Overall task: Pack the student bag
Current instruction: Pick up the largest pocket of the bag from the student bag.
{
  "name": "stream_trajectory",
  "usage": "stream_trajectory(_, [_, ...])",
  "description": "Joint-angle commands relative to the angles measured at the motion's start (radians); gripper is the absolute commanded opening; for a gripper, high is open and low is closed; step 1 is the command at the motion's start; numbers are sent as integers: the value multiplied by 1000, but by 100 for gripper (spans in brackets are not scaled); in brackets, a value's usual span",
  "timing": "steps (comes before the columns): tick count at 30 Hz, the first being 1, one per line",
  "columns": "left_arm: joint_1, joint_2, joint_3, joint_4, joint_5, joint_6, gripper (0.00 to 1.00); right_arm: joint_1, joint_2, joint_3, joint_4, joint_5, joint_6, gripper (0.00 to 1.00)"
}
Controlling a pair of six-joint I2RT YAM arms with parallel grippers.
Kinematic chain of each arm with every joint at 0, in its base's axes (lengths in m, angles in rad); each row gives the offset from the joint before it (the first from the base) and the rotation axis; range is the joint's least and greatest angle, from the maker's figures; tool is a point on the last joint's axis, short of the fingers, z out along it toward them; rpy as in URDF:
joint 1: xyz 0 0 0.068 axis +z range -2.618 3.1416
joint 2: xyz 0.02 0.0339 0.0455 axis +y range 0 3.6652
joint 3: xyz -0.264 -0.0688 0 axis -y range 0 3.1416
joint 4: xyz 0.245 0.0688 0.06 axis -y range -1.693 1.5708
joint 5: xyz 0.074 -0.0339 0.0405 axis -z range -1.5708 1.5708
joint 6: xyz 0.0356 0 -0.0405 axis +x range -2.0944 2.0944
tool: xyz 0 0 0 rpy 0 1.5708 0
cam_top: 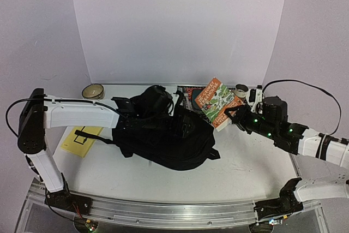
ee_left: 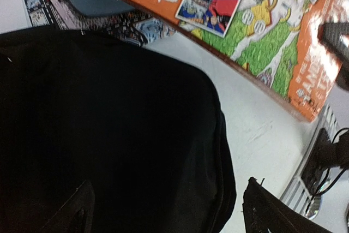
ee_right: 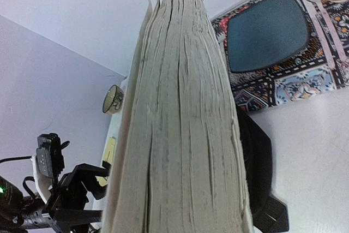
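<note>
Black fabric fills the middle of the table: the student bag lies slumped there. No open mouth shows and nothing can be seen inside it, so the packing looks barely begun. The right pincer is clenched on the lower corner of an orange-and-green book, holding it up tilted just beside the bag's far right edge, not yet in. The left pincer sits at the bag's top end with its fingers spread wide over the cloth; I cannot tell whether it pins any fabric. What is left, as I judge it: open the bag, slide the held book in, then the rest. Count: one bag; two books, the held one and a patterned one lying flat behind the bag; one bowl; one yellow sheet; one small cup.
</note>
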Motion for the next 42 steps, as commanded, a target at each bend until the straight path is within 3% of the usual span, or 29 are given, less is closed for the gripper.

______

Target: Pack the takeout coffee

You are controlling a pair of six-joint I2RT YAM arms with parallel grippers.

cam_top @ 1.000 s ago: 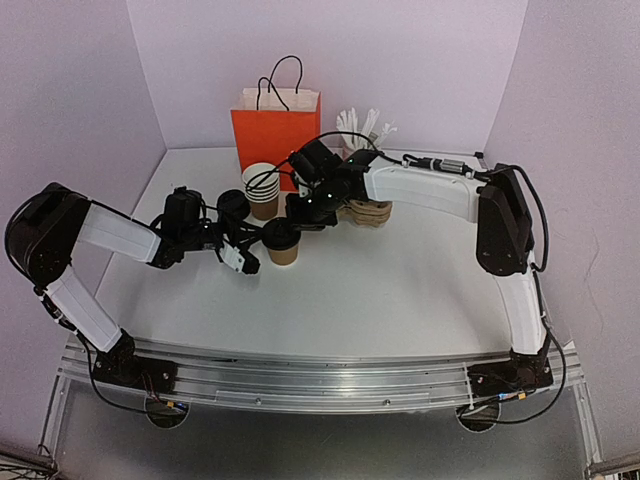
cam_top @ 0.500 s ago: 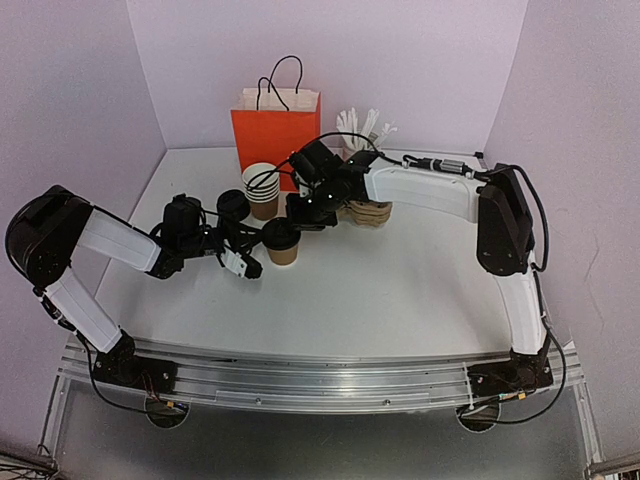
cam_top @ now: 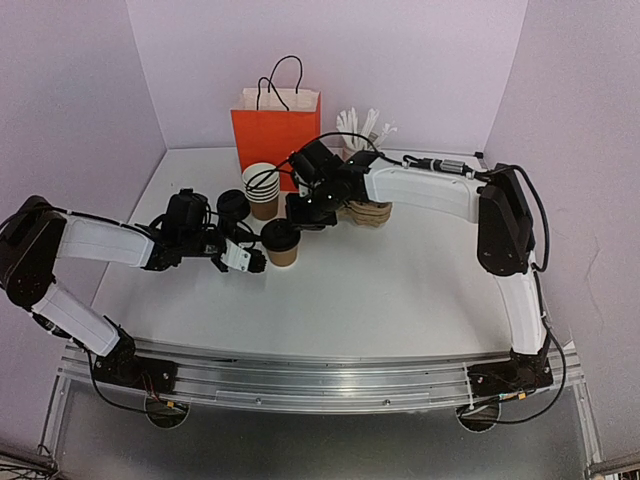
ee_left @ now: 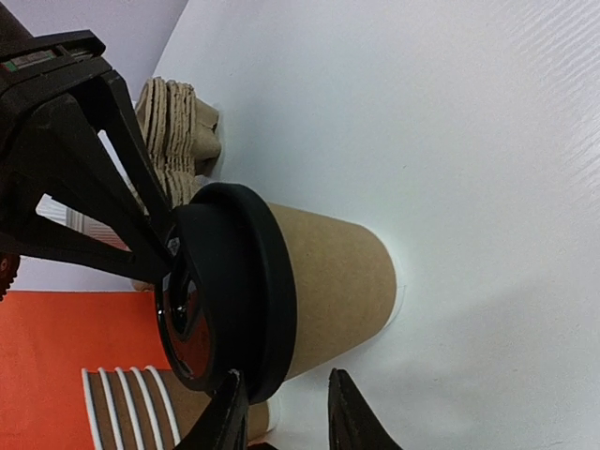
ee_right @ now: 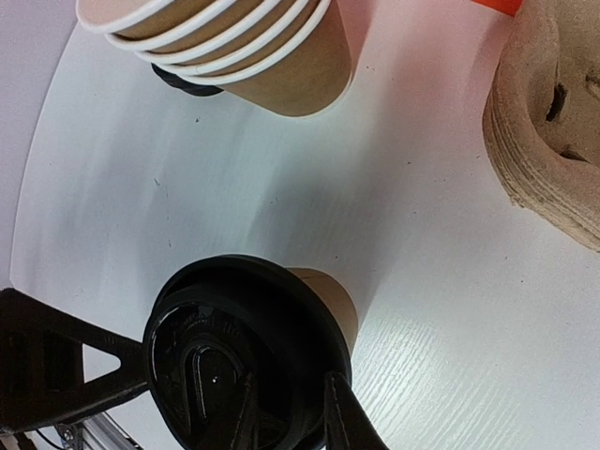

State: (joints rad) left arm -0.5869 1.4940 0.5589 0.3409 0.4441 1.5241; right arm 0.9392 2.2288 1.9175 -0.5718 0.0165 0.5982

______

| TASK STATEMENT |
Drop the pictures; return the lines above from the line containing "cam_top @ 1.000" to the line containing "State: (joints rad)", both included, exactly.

| RESULT FOR THIS EXERCISE |
cam_top @ 1.000 s ago: 
cam_top @ 0.500 s ago: 
cam_top @ now: 
ee_left @ now: 
ee_right @ now: 

State: (joints rad) left arm -0.5869 1.4940 0.5589 0.3409 0.4441 1.5241; right arm 0.9392 2.2288 1.9175 -0.5718 0.0165 0.5982

Now the exercise is complete.